Hurricane Ian- GeoColor: NOAA
As of Thursday evening, September 29, emergency response teams have conducted more than 700 rescues in Florida, with the majority of efforts concentrated in the Fort Myers and Sanibel Island areas. The Florida Hospital Association (FHA) announced that more than 1,200 patients are being evacuated from a large health system in Fort Myers on September 29 due to the facility’s lack of water supply. State officials say these evacuations and rescues include efforts via air, sea, and high water vehicles, as some roads and bridges remain impassable. In Southwest Florida, at least five sections of the Sanibel Causeway collapsed as a result of the storm, leaving the island’s population of 6,400 without access to the mainland. Officials have confirmed at least 17 fatalities so far due to Hurricane Ian.
As more residents begin to asses impacts from #Ian, remember to:
Listen to local officials 👂
Be mindful that hazards remain ⚠️
— NWS Tampa Bay (@NWSTampaBay) September 30, 2022
Twitter: NWS Tampa Bay
In a briefing released on September 29, Governor DeSantis reported that eight United States Army Reserve (USAR) staffed with 800 team members had been activated to perform search and rescue initiatives across impacted areas. DeSantis also announced that 42,000 linemen are actively responding to the more than two million power outage reports throughout Florida.

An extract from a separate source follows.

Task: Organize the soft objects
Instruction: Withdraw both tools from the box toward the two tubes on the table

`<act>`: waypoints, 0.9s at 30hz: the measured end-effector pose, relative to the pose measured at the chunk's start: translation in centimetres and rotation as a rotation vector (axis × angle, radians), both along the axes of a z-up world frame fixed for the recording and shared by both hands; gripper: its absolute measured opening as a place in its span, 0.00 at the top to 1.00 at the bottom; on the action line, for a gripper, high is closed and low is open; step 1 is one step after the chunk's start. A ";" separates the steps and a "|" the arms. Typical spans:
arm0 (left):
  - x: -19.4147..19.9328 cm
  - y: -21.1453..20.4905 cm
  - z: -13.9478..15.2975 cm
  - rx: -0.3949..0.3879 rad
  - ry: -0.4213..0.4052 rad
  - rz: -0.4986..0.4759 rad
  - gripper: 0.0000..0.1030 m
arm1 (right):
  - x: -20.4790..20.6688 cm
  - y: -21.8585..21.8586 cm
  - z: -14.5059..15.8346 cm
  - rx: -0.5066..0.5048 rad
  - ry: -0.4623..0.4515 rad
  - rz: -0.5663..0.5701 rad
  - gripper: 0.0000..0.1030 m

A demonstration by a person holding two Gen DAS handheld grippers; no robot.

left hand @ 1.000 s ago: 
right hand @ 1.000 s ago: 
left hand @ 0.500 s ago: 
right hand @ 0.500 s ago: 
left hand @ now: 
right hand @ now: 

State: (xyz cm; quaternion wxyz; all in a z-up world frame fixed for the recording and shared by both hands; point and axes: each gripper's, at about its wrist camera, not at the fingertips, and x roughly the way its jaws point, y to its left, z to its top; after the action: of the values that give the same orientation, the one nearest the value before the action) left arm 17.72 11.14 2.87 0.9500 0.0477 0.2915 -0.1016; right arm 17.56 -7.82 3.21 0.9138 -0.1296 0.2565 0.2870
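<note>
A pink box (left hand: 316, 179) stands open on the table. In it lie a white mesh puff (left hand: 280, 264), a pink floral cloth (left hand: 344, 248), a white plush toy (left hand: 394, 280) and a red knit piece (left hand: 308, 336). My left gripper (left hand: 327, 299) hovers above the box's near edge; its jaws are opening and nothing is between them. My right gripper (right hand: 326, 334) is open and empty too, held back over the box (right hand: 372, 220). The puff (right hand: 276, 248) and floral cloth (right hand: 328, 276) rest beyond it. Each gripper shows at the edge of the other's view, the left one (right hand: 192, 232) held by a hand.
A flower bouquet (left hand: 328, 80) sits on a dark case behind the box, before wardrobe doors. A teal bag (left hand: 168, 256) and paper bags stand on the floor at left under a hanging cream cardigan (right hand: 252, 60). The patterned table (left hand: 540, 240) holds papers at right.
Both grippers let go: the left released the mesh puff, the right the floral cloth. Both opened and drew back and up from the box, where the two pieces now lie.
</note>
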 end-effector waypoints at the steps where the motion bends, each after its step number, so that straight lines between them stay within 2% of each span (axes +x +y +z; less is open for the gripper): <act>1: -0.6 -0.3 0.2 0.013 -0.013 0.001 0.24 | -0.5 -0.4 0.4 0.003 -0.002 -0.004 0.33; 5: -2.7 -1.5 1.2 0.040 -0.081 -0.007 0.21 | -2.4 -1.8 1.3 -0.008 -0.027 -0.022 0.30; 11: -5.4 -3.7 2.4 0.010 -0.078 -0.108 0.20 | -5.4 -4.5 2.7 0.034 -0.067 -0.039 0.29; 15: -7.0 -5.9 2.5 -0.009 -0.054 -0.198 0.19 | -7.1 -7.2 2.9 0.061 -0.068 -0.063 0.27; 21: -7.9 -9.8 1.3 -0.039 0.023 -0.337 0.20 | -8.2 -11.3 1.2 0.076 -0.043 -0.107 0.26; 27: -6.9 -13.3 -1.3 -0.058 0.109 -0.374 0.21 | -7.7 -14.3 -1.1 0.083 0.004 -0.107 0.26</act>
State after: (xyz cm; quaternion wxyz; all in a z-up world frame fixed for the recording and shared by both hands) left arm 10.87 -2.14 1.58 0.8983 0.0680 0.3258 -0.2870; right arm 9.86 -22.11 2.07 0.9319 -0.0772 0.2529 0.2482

In addition, President Biden approved South Carolina’s emergency declaration on Thursday, September 29, activating the state’s emergency operations plan and enabling preparations for Hurricane Ian’s landfall. As the NHC predicts “life-threatening storm surge and hurricane conditions” in the state by Friday afternoon, September 30, officials have agreed to dispatch federal assistance to supplement local emergency response efforts across impacted areas.

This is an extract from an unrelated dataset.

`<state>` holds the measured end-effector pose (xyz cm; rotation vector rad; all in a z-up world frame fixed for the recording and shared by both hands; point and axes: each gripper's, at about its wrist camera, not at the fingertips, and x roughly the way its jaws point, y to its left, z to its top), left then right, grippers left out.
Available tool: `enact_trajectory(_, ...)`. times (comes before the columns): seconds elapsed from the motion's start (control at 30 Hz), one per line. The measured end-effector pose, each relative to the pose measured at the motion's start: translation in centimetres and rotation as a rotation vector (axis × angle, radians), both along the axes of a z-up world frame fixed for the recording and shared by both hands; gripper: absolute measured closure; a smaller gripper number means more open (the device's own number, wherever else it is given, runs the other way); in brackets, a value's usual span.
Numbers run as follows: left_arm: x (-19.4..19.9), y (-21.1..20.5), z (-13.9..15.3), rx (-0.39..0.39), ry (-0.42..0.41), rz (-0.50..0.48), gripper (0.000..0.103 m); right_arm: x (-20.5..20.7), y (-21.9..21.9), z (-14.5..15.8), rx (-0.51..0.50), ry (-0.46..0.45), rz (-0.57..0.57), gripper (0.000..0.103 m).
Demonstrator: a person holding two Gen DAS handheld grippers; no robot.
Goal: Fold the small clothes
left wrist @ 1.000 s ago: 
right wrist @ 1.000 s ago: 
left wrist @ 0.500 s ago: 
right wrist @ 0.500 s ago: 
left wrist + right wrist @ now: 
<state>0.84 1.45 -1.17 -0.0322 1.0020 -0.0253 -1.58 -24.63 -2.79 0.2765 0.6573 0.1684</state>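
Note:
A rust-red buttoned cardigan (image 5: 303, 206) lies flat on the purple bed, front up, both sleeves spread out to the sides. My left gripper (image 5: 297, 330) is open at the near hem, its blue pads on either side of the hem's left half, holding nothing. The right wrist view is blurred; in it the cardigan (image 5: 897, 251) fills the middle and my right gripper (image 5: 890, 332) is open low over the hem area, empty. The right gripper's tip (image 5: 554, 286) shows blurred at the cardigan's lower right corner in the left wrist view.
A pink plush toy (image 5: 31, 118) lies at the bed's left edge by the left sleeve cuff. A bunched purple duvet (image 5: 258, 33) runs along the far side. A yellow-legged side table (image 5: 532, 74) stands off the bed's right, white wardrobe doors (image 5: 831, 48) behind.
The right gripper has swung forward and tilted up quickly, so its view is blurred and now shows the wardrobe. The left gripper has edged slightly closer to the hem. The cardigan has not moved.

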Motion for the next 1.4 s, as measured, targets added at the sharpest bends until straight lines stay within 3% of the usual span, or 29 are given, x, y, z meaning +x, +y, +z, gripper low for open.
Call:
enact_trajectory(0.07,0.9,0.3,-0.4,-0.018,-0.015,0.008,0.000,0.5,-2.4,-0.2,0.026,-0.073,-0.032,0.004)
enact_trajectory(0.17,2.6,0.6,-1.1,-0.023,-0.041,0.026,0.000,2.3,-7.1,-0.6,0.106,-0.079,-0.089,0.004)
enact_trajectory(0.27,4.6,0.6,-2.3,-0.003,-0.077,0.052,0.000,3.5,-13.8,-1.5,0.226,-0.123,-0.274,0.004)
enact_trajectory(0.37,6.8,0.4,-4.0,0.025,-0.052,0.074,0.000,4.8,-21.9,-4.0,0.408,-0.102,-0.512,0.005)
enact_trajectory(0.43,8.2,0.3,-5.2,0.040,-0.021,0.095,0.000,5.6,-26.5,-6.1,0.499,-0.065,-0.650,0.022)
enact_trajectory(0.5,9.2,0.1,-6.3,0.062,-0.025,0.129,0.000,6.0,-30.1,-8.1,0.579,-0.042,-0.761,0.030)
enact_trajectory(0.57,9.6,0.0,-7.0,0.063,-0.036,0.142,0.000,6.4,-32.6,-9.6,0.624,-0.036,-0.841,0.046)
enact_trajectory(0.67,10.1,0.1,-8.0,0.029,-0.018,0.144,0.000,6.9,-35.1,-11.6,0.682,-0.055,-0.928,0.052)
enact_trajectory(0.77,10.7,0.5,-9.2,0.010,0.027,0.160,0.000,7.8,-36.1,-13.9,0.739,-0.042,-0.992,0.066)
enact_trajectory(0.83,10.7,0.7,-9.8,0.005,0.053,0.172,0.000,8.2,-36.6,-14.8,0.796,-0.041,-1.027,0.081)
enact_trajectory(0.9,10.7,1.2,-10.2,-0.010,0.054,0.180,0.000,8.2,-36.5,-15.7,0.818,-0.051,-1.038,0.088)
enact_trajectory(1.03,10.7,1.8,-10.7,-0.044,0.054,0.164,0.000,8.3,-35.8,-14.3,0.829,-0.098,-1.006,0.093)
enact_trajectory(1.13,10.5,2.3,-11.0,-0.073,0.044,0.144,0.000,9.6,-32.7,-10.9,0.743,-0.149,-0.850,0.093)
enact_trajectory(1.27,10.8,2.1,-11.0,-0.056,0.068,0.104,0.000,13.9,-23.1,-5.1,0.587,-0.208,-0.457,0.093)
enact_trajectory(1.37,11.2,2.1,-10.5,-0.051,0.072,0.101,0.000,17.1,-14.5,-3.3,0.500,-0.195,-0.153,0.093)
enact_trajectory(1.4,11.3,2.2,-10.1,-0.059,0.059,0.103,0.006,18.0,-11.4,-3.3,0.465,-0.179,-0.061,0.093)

⚠️ Storm surge could be deadly! Listen to your local officials and evacuate immediately if told to do so. pic.twitter.com/D0GkcbZn5D
— Readygov (@Readygov) September 29, 2022
The Federal Emergency Management Agency (FEMA) provides guidance to individuals preparing for, experiencing, or being affected by hurricanes. Hurricane Ian brings the potential for life-threatening storm surges to many coastal and urban communities. Individuals should heed the warnings of local authorities, including evacuating in advance if advised and if possible, and prepare for hurricanes and severe weather conditions. It is imperative that individuals seek higher ground and avoid walking or driving in flood waters. Additionally, FEMA encourages individuals to take the necessary precautions and prepare for flash flooding. FEMA suggests several precautionary steps people can take to protect their homes and personal properties from damage by high winds and floods, including reviewing flood insurance coverage.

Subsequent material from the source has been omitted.